MATERIAL PROVIDED:
______
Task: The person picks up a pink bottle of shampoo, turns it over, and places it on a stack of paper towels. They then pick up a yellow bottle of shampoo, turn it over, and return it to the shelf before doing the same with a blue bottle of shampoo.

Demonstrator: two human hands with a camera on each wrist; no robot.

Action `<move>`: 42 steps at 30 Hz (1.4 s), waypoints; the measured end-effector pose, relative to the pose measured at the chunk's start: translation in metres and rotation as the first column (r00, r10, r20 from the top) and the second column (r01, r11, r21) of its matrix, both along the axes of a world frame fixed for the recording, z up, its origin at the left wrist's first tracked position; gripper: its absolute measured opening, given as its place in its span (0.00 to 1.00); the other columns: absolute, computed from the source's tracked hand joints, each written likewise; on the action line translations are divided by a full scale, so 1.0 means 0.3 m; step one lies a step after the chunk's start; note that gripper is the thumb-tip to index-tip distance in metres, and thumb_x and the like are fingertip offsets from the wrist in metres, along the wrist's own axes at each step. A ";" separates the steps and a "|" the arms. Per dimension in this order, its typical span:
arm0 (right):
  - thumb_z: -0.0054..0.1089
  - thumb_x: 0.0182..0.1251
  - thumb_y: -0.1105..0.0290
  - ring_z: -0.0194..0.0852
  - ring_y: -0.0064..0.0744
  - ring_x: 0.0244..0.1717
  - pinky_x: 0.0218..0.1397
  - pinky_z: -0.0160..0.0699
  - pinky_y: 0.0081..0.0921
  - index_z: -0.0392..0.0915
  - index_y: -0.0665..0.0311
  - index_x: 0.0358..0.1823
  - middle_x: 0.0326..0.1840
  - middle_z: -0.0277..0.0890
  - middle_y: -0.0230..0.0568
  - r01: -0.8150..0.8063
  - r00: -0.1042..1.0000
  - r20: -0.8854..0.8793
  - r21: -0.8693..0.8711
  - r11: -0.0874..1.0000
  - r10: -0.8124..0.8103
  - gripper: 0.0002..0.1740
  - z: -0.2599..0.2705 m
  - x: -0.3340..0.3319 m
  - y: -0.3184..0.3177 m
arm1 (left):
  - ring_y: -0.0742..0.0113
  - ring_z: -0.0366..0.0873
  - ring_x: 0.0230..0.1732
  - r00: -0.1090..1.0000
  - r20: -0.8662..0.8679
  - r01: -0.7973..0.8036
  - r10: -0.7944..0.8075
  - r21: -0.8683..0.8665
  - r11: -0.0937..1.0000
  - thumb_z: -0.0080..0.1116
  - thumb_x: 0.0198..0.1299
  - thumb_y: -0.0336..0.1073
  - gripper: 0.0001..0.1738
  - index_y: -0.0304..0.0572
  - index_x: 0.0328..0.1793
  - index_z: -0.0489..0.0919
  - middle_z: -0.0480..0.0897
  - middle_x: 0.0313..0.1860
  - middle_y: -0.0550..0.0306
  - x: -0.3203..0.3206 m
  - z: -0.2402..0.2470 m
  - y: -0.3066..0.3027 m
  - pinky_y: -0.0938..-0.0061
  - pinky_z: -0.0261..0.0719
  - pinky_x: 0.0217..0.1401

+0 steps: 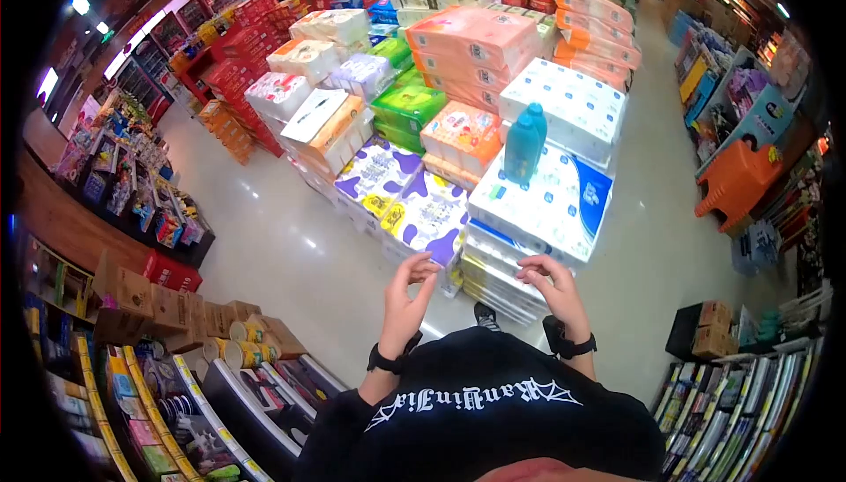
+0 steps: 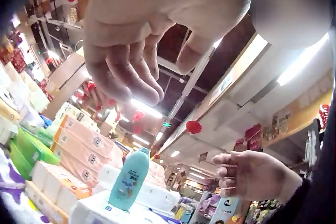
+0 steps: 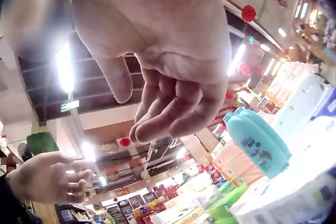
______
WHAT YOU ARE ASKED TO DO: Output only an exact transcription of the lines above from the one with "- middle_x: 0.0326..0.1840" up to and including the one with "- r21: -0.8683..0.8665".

TASK ANSWER:
  - middle_x: 0.0326..0.1840
  - middle_z: -0.0277..0.0890
  - middle_y: -0.0230..0.0568
  - r01: -0.8150..0.8063
  - r00: -0.1042..1.0000
  - r20: -0.8854..0.8793
  - r21: -0.8693..0.8711
  - r11: -0.0874..1.0000
  - r10: -0.8124..0.8103
  - gripper: 0.0002..0.1740
  - z: -0.2599..0.2705 m
  - x: -0.3340..0.3319 m
  - y: -0.3184..0.3177 m
arm1 (left):
  - ring_y: -0.0742..0.0113
  - ring_z: -0.0366..0.0873
  - ring_x: 0.0230..0.1732
  - r00: -0.1090..1.0000
  - r20: -0.8662..0.8679
  - r01: -0.7973..0.8036
  - r10: -0.7944..0.8075
  - r21: -0.8683..0.8665

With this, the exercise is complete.